8. Il résulte de tout ce qui précède que Mme C est seulement fondée à demander la décharge partielle de l'obligation de payer résultant des saisies administratives à tiers détenteur du 16 novembre 2022, à hauteur d'un montant total de 1 595 euros.

Sur les frais liés au litige :

9. La présente instance n'ayant occasionné aucuns dépens, les conclusions de Mme C présentées sur le fondement de l'article R. 761-1 du code de justice administrative ne peuvent qu'être rejetées.

10. Il y a lieu, dans les circonstances de l'espèce, de mettre à la charge de l'Etat une somme de 1 000 euros au titre des frais exposés par Mme C et non compris dans les dépens.

D E C I D E:

Article 1er : Mme C est déchargée partiellement de l'obligation de payer résultant des saisies administratives à tiers détenteur du 16 novembre 2022, à hauteur de 1 595 euros.

Article 2 : L'Etat versera à Mme C une somme de 1 000 euros au titre de l'article L. 761-1 du code de justice administrative.

Article 3 : Le surplus des conclusions de la requête est rejeté.
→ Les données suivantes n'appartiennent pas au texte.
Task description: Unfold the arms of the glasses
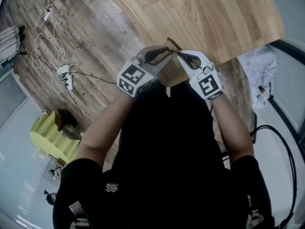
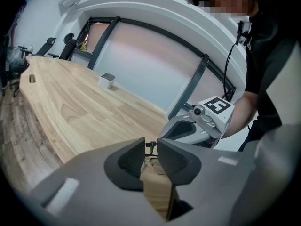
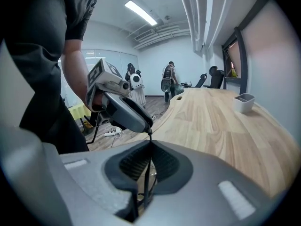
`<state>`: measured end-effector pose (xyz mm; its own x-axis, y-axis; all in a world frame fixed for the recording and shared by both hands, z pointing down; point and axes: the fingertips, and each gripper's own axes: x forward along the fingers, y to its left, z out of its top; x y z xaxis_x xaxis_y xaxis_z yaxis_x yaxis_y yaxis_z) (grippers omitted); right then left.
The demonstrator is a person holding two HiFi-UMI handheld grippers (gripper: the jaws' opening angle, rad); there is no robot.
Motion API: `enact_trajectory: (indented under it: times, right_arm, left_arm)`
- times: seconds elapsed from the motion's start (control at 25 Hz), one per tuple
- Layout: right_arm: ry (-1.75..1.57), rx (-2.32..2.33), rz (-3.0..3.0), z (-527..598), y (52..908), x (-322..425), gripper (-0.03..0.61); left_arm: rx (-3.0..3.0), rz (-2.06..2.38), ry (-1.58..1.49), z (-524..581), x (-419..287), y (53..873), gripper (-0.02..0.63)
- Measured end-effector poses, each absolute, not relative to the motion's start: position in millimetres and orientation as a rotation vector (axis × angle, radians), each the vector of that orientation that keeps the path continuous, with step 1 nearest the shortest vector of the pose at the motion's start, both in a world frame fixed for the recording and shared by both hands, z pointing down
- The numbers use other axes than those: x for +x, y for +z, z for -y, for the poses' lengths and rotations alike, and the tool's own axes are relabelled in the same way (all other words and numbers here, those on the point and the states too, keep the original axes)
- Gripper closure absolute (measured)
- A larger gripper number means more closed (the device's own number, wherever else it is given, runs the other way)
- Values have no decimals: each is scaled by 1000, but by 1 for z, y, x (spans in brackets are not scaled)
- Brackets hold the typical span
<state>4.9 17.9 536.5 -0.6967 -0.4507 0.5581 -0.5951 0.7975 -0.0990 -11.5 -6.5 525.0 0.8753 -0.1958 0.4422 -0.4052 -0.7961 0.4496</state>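
Observation:
Thin dark-framed glasses [image 1: 172,47] hang between my two grippers just above the near edge of the wooden table [image 1: 214,13]. My right gripper [image 1: 184,56] is shut on them: in the right gripper view a thin black arm [image 3: 146,173] runs down between its closed pads [image 3: 162,163]. My left gripper [image 1: 163,56] meets that arm's upper end [image 3: 149,132]. In the left gripper view its jaws stand a little apart with a small black piece [image 2: 150,144] spanning the gap, and a lens [image 2: 153,164] shows behind. Both grippers point slightly down.
A small white cup [image 2: 107,80] stands far along the table near the window. Cables and a power strip [image 1: 64,73] lie on the wood floor at left, with a yellow object [image 1: 50,137] below. People [image 3: 168,81] and chairs stand at the far end.

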Motion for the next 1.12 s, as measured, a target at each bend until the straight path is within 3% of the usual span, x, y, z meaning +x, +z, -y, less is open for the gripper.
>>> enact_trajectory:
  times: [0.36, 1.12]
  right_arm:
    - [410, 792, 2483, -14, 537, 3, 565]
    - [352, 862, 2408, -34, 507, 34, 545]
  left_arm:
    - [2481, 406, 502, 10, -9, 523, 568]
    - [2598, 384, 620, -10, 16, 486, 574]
Article 4 : Le présent jugement sera notifié à Mme B C et au directeur régional des finances publiques d'Auvergne Rhône-Alpes et du département du Rhône.

Délibéré après l'audience du 14 janvier 2025, à laquelle siégeaient :

M. Segado, président,

Mme Bardad, première conseillère,

Mme Boulay, première conseillère.

Rendu public par mise à disposition au greffe le 28 janvier 2025.

La rapporteure,

P. Boulay

Le président,

J. Segado La greffière,

E. Seytre

La République mande et ordonne au ministre de l'économie, des finances, de l'industrie, de la souveraineté industrielle et numérique, en ce qui le concerne ou à tous commissaires de justice à ce requis en ce qui concerne les voies de droit commun contre les parties privées, de pourvoir à l'exécution de la présente décision.